Each line below should be retyped exactly, with no pictures.

Recorded information →
━━━━━━━━━━━━━━━━
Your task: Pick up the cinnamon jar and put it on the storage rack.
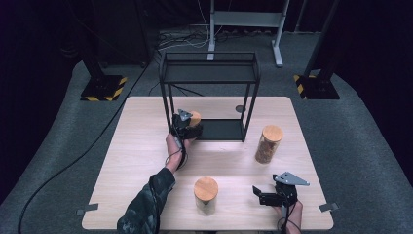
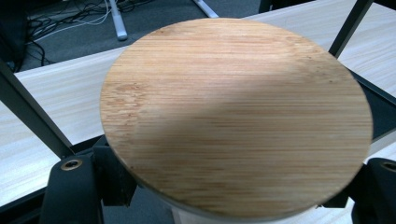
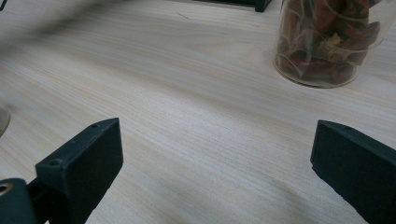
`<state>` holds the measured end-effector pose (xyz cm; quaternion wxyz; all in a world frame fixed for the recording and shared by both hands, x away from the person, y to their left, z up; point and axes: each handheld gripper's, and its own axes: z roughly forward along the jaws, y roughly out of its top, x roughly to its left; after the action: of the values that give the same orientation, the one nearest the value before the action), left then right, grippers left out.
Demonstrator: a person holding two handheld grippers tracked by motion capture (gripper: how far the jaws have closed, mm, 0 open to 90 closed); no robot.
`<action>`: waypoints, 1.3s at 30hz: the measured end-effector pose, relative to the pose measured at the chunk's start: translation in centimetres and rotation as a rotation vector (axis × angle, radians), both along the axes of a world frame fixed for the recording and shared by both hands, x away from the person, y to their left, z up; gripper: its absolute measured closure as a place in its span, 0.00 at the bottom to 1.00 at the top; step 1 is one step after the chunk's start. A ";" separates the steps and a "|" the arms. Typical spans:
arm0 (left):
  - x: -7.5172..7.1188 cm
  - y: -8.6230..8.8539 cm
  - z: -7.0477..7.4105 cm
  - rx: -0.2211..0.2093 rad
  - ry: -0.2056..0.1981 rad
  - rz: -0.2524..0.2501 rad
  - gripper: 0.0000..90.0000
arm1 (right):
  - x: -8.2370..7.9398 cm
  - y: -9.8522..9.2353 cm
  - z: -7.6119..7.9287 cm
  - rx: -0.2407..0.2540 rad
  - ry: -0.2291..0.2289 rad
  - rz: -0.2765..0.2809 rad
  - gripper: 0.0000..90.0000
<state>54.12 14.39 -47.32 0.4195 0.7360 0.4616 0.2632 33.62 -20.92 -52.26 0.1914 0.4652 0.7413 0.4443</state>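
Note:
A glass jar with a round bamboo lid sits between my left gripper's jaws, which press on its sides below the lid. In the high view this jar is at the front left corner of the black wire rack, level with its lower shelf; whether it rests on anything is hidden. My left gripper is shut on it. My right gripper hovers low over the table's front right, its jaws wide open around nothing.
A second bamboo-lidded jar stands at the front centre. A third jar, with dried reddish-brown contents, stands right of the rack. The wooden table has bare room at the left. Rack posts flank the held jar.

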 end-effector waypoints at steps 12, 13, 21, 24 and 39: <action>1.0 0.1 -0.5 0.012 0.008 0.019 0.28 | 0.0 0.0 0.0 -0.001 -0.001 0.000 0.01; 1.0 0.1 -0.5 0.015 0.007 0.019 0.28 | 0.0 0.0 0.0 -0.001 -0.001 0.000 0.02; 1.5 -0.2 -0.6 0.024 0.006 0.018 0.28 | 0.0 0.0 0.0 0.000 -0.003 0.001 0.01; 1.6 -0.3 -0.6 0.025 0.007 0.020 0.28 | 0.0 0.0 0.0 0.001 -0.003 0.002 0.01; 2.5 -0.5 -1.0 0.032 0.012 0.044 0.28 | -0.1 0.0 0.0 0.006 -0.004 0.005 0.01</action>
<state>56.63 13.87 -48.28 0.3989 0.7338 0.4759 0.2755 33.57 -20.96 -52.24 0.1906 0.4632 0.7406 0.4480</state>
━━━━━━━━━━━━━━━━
Solution for this task →
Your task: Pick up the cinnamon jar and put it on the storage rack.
`<state>` holds the measured end-effector pose (xyz cm; quaternion wxyz; all in a world frame fixed for the recording and shared by both hands, x away from the person, y to their left, z up; point and axes: each handheld gripper's, and its own axes: z roughly forward along the jaws, y roughly out of its top, x roughly to its left; after the action: of the values that give the same orientation, the one nearest the value before the action), left then right, grippers left out.
Demonstrator: a person holding two handheld grippers tracked by motion capture (gripper: how far the jaws have closed, mm, 0 open to 90 closed); no robot.
`<action>`: waypoints, 1.3s at 30hz: the measured end-effector pose, relative to the pose measured at the chunk's start: translation in centimetres and rotation as a rotation vector (axis × angle, radians), both along the axes of a world frame fixed for the recording and shared by both hands, x away from the person, y to their left, z up; gripper: its absolute measured closure as a place in its span, 0.00 at the bottom to 1.00 at the top; step 1 is one step after the chunk's start. A ";" separates the steps and a "|" the arms. Typical spans:
arm0 (left):
  - x: -7.5172..7.1188 cm
  - y: -8.6230..8.8539 cm
  - z: -7.0477..7.4105 cm
  - rx: -0.2211..0.2093 rad
  - ry: -0.2056..0.1981 rad
  - rz: -0.2524..0.2501 rad
  - gripper: 0.0000..90.0000
arm1 (right):
  - x: -8.2370..7.9398 cm
  - y: -9.8522..9.2353 cm
  - z: -7.6119..7.9287 cm
  - rx: -0.2407..0.2540 rad
  - ry: -0.2291..0.2289 rad
  - rz: -0.2765..0.2809 rad
  - gripper: 0.0000..90.0000
<state>54.12 14.39 -47.32 0.4195 0.7360 0.4616 0.2632 33.62 -20.92 -52.26 0.1914 0.4652 0.7413 0.4443</state>
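Note:
A glass jar with a round bamboo lid sits between my left gripper's jaws, which press on its sides below the lid. In the high view this jar is at the front left corner of the black wire rack, level with its lower shelf; whether it rests on anything is hidden. My left gripper is shut on it. My right gripper hovers low over the table's front right, its jaws wide open around nothing.
A second bamboo-lidded jar stands at the front centre. A third jar, with dried reddish-brown contents, stands right of the rack. The wooden table has bare room at the left. Rack posts flank the held jar.
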
 end-effector waypoints at steps 12, 13, 21, 24 and 39: <action>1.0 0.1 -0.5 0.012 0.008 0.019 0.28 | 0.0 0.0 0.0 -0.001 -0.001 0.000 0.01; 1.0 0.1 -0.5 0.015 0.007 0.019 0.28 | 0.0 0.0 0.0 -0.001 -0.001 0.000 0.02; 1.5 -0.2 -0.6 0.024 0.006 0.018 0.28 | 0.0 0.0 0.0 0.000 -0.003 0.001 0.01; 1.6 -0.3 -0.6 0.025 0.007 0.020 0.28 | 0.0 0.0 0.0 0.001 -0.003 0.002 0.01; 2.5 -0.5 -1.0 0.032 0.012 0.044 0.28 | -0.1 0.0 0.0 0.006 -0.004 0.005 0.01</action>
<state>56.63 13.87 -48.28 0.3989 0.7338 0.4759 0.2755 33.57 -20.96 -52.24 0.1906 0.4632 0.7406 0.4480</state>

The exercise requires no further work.